By Teresa Carr
Happy Valentine day! Valentine’s Day is next Monday. Have you thought of ways to brighten not just a loved one’s day, but perhaps a stranger’s as well? As things stand, many are maintaining isolation status as much as possible. A call to someone you haven’t spoken to in a while; a card or letter is always received with gratitude; smile behind your mask because it still shows in your eyes to those around you; or a compliment of any kind makes the recipient feel good and so do you.
Did you know that in the 1700s in England, Valentine’s Day began to resemble the day as we know it today. At this time, lovers began to express their love with gifts of flowers, sweets and cards, called “valentines”. Interesting facts about Valentine’s Day:
· Valentine’s Day is the second most popular day of the year for sending cards, right after Christmas.
· The expression to wear one’s heart on one’s sleeve has historical significance. In the Middle Ages, young people drew the name of their valentine in a bowl. They were to wear the name on their sleeve for a week.
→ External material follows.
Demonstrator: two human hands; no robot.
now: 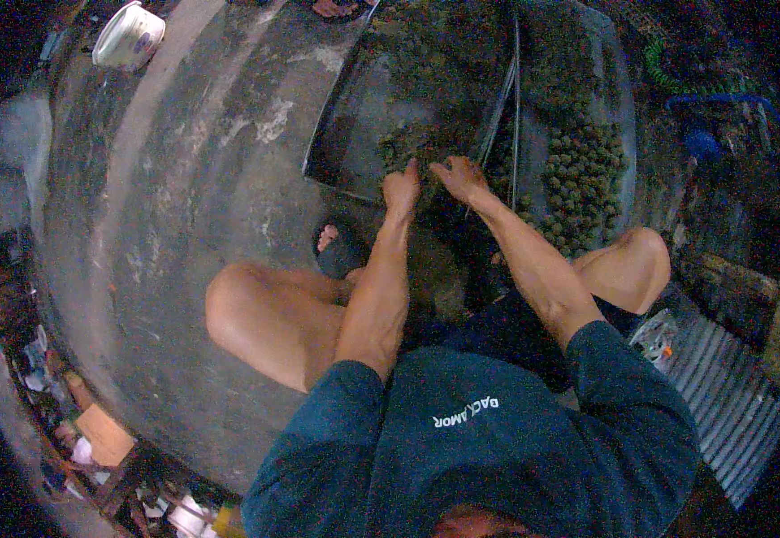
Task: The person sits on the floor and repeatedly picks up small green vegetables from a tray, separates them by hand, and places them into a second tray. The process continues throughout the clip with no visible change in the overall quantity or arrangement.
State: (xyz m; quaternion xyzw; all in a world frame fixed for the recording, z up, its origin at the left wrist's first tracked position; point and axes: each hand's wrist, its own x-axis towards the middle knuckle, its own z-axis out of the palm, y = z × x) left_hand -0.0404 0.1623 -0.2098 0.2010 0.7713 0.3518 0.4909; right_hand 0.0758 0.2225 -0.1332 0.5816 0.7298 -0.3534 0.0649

· The first Valentine’s Day candy box was invented by Richard Cadbury in the late 19th century.
· On Valentine’s Day 1876, Alexander Graham Bell applied for his telephone patent.
· Cupid is the son of Venus. Venus was the god of beauty and love.
· After St. Valentine’s funeral, Julia, the daughter of his jailer, planted an almond tree with pink flowers near his grave. The almond tree is today a symbol of lasting friendship and love.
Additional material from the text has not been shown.